My code briefly looks like
#include <cstdargs>
#include <ttmath.h>
double FunctionSum(Int numArgs, (double) ...) {
__int64 var1, var2 // these are working variables and arrays, they will fit into __int64
double dbl1, dbl2 // unavoidable
ttmath::Int<4> sum1(0), sum2(0);
code ...
return FinalSum (= sum1*dbl1 + sum2*dbl2);
}
The final line is where I am having the problem. If I use __int64 then this line is accepted by the compiler and the algorithm works well except in cases where I get integer overflow. If I use this typedef from the library here I get the following error.
binary '*' : no operator found which takes a right-hand operand of type 'double'
Can anyone help me with a workaround, please? I looked for a manual and I didn't find one, and have a really hard time understanding the header files, so I don't know what else to do.

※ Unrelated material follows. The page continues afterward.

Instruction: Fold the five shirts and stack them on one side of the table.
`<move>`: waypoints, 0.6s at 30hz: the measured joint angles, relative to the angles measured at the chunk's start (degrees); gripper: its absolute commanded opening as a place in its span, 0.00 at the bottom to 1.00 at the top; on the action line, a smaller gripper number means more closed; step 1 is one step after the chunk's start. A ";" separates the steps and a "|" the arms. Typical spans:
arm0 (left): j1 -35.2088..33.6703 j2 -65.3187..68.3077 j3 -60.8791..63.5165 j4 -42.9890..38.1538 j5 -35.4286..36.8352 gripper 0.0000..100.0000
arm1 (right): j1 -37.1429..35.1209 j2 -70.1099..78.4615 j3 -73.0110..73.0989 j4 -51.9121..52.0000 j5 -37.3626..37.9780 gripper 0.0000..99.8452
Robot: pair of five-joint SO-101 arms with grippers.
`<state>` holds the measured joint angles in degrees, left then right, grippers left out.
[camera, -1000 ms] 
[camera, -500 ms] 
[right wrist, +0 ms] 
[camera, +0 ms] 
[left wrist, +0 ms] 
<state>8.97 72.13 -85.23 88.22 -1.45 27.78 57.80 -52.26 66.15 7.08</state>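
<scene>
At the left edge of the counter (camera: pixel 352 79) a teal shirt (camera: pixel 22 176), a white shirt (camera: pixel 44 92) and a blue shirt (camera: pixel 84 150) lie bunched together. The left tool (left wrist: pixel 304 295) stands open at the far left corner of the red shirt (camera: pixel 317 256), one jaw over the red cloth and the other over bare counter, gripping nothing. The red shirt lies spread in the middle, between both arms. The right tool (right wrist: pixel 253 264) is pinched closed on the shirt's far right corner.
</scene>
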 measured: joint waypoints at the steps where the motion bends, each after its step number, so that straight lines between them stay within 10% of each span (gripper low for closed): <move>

Declaring everything as high precision variables is also out of the question because 5 minute simulation runtimes turn into hours or days.
Thanks
> return FinalSum (= sum1*dbl1 + sum2*dbl2);
Even if there was such an operator you would lose the precision, consider this:
"10001 (int) * 0.00001 (double). You end with zero. First change Int<> to Big<> with a correct
size of the mantissa and then make the multiplication, sample:
#include <ttmath/ttmath.h>
#include <stdint.h>
#include <iostream>
double FunctionSum()
{
int64_t var1, var2;
double dbl1, dbl2;
ttmath::Int<4> sum1(0), sum2(0);
sum1 = "100000000000000000000000";
sum2 = "200000000000000000000000";
dbl1 = 0.000456;
dbl2 = 0.000123;
ttmath::Big<1, 4> dsum1 = sum1;
ttmath::Big<1, 4> dsum2 = sum2;
ttmath::Big<1, 4> res = dsum1 * dbl1 + dsum2 * dbl2;
return res.ToDouble();
}
int main()
{
std::cout << FunctionSum() << std::endl;
}
Thanks Tomek, I will try this :)
J